When sales reps have all relevant information about a customer or prospect at their fingertips, they spend less time qualifying leads, engaging the wrong contacts, and preparing for sales calls. Instead, they’ll be building relationships with the people who would benefit from your products and who have the power to make a purchase decision.
Getting this comprehensive information about customers and prospects into your sales systems doesn’t just happen. It requires a digital strategy that leverages person-to-person connections and combines them with intelligent relationship management tools to turn these interactions into sales intelligence.
4. Mismatched buyer data collection and sales prospecting tools yield poor insights.
A great CRM alone doesn’t guarantee good results.
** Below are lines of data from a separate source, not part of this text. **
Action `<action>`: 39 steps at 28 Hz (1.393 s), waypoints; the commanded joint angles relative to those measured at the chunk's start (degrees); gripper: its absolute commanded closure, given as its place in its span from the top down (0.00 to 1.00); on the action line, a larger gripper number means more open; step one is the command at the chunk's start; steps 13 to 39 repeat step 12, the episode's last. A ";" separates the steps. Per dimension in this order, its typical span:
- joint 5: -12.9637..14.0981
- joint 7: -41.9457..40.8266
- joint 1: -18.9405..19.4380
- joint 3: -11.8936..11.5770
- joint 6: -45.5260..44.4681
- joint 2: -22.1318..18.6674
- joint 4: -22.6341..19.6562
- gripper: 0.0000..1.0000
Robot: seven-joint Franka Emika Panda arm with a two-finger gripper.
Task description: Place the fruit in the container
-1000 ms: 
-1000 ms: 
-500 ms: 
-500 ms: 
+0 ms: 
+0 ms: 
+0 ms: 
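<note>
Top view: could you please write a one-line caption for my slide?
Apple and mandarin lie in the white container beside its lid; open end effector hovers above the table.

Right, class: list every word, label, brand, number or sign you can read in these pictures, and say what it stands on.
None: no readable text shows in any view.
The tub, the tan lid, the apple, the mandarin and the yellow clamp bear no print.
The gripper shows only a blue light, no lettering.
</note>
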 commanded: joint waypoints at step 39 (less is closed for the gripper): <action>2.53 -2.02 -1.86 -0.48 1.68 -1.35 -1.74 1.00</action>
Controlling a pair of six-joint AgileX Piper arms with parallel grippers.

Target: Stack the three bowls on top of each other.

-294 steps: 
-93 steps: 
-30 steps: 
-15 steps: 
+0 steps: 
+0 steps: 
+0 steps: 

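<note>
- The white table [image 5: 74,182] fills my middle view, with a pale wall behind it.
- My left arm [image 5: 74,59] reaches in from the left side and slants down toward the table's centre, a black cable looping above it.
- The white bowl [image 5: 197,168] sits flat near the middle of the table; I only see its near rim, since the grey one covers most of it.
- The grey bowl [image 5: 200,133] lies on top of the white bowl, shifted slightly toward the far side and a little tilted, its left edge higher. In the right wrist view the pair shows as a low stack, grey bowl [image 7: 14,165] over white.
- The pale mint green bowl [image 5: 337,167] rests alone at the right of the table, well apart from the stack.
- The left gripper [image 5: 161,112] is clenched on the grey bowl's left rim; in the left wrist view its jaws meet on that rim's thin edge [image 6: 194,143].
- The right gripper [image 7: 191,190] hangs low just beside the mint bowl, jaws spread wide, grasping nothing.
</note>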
Full buyer visibility requires a combination of CRM data and the insights of proven sales methodology. With both, your reps can generate actionable data and increase efficiencies across the sales organization.
To broaden your reps’ skillset, implement any best-of-breed methodology (MEDDIC, BANT, Challenger, GAP selling, JOLT effect, Force Management, etc.) and you’ll soon see improved sales results. By adding customized playbooks to your CRM, your reps will have instant access to activity checklists that let them sell — and forecast — with confidence.
But here’s the thing: implementing a methodology doesn’t just mean giving your reps a wall of text fields to fill out; you also want to optimize for insights and ensure complete data collection. That means taking your methodology and making it reportable.
Remember: Research by Gartner shows that only 24% of companies believe their sales technology implementation is optimized.
Make your tools work for your team
Giving salespeople the tools and data they need to understand their buyers doesn’t just increase the likelihood of closing a deal; it also frees up time to close more (and bigger) deals.
Your sales team deserves intuitive, frictionless, and well-designed app experiences. Once you get the right tools in their capable hands, your entire organization will see the benefits.